Mildred Seeley (1918 - 10 December 2001) was a doll collector, doll-related entrepreneur, and prolific author on the subjects of doll making and doll collecting.

==Life and work==
Mildred Seeley lived in a "small village in upstate New York" and in Green Valley, Arizona. She never visited the countries where her beloved dolls were made. Yet, she built "an international network of doll lovers and a world-class doll collection." She is widely recognized as a primary force in raising the profile of antique doll collecting and increasing the value of antique dolls. In 1986, Mildred Seeley initiated the designation of the second Saturday in June as World Doll Day.

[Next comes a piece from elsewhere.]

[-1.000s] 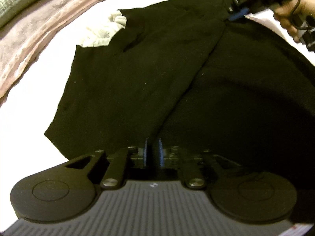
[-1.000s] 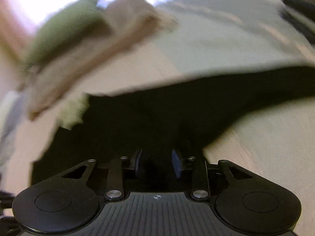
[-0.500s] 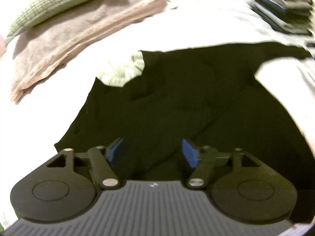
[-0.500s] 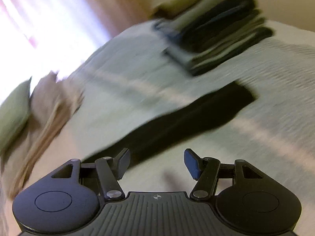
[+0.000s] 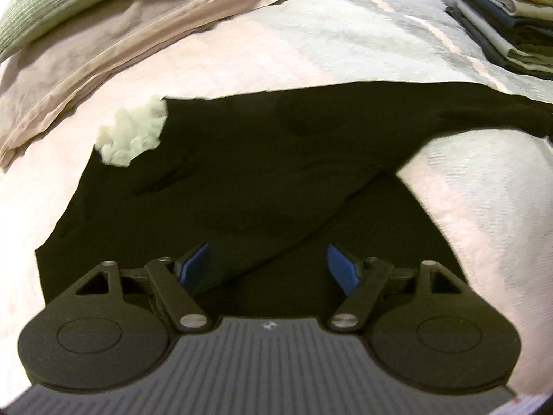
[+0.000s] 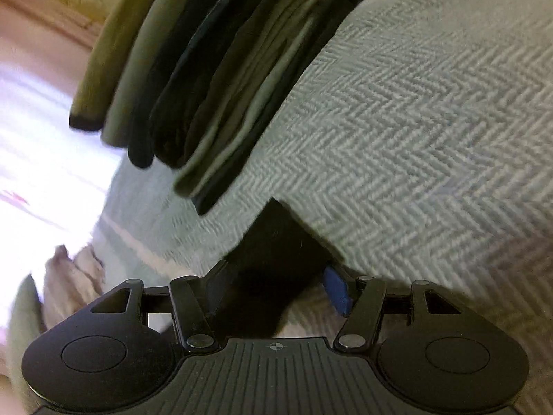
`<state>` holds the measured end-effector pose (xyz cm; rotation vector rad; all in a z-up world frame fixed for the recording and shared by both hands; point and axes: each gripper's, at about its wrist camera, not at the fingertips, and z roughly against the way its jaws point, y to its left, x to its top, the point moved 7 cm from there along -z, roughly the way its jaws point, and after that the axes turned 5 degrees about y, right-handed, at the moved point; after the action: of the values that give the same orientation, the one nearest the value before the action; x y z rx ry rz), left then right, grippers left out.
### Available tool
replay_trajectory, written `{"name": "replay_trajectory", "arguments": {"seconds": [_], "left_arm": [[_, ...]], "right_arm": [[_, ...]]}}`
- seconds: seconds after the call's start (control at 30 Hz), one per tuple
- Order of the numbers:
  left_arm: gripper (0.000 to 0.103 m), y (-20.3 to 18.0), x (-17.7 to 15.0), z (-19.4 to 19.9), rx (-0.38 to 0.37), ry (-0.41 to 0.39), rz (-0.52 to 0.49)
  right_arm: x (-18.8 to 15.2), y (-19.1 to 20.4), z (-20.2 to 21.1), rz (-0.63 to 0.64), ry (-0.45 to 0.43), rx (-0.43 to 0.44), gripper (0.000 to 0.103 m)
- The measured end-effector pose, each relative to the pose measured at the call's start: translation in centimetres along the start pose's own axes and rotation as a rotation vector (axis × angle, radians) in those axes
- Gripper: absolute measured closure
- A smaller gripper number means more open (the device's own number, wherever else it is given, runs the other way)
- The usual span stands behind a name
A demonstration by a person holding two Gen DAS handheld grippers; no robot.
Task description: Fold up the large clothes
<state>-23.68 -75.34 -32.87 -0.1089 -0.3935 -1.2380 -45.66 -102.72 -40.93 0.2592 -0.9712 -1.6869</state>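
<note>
A black garment (image 5: 242, 173) with a white ruffled collar (image 5: 133, 136) lies spread on the bed, one side folded over its middle. Its long sleeve (image 5: 484, 107) stretches off to the right. My left gripper (image 5: 268, 268) hovers above the garment's lower part; its jaws are opening and hold nothing. In the right wrist view, the sleeve's end (image 6: 276, 252) fills the gap of my right gripper (image 6: 278, 287), whose jaws are closing on it. The blue right pad (image 6: 337, 292) touches the cloth; the left pad is hidden behind it.
A stack of folded clothes (image 6: 214, 69) stands just beyond the sleeve's end, seen also at the top right as folded clothes (image 5: 501, 17). A green pillow (image 5: 69, 0) lies on a beige blanket (image 5: 103, 52) at the upper left. A herringbone bed cover (image 6: 414, 121) lies under everything.
My left gripper let go of the black cloth, opened wide and drew back. My right gripper swung along the sleeve to its end, opened, and is now narrowing around it.
</note>
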Motion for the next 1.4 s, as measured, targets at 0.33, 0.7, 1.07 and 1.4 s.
{"name": "replay_trajectory", "arguments": {"seconds": [0.33, 0.7, 1.07, 1.4], "left_arm": [[0.03, 2.4, -0.5, 2.8, -0.026, -0.065, 0.026], [0.028, 17.9, -10.6, 6.7, 0.024, -0.079, 0.193], [0.028, 28.1, -16.3, 3.8, -0.025, -0.044, 0.304], [0.05, 24.7, -8.0, -2.1, -0.112, -0.127, 0.247]], "right_arm": [[-0.2, 12.9, 4.5, 0.368, -0.027, -0.056, 0.099], [-33.8, 41.7, 8.8, 0.924, 0.21, 0.657, 0.095], [-47.9, 29.1, 5.2, 1.103, 0.538, 0.234, 0.054], [-37.9, 23.2, 5.0, 1.071, 0.419, -0.035, 0.051]]}}
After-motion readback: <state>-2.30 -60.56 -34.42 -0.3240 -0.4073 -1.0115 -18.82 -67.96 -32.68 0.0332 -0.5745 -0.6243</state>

==Professional Accomplishments==
In 1946 Mildred Seely founded Seeley's, a company which refers to itself as the leader in "the fascinating world of porcelain dollmaking and related arts." In 1977, Mildred Seeley co-founded the Doll Artisan Guild. The Doll Artisan Guild offers special recognition in dollmaking competition, including the "Millie" (named for Seeley). It also publishes the quarterly "DOLLS Beautiful" magazine. Seeley established a chain of franchised "Seeley Doll Studios". She also created lines of limited-edition doll-related collectors' plates, valued by both doll collectors and plate collectors, often featuring dolls from her own collection.

==Doll Collection==
Mildred Seeley became known internationally for her collection of French dolls. When the collection sold in 2002, it set new world records (since broken) of US$1,800,000 for a single doll collection and US$215,000 for a single doll.

==Bibliography==
- Books
- Porcelain and Low-Fire Doll Making (1973)
- The Doll House Doll: Directions for Making Dolls (1977)
- The Doll Makers Work Book: French Dolls (1977)
- The Doll Makers Work Book: Baby Dolls, Volume I: German Dolls (1978)
- Making Reproduction Dolls for Profit (1979)
- Project-Milettes: Clones of Small French dolls (1982)
- Doll Collecting for Fun & Profit (1987)
- How to Collect French Bebe Dolls (1987)
- How to Collect French Fashion Dolls (1987)
- How to Make Money with Dolls (1987)
- Doll Costuming: How to Costume French & German Bisque Dolls (1990)
- German Children Dolls (1990)
- Judging Dolls: For Collectors, Doll Shows, Investment, Insuring, Appraising, Auction Buying, and Fun (1991)
- The Doll Makers Work Book: Lady Dolls (1991)
- The Complete Book of All-Bisque Dolls (1992)
- Fabulous French Bebes (1992)
- Milettes: Small French Dolls to Collect & Make (1993)
- For the Love of Dolls and Roses: A Story of the Author, Her Life, Her Successes, and Failures (1994)
- Beloved China Dolls (1996)
- Study of the Fashion Dolls of France (1996)
- Victorian Doll Secrets (1996)

- Pamphlets
- The Doll House Doll: Stitching Craft Book (1976)
- Making Original Dolls and Molds (1977)

===About Mildred Seeley===
- Theriault, Florence. For The Love Of Dolls: The Legendary Collection of Mildred Seeley. Gold Horse Publishing. 2002. ISBN 978-1-931503-06-8
- Theriault, Florence. Magnifique: The Family Dolls of Mildred Seeley and Others. Theriault. 2005.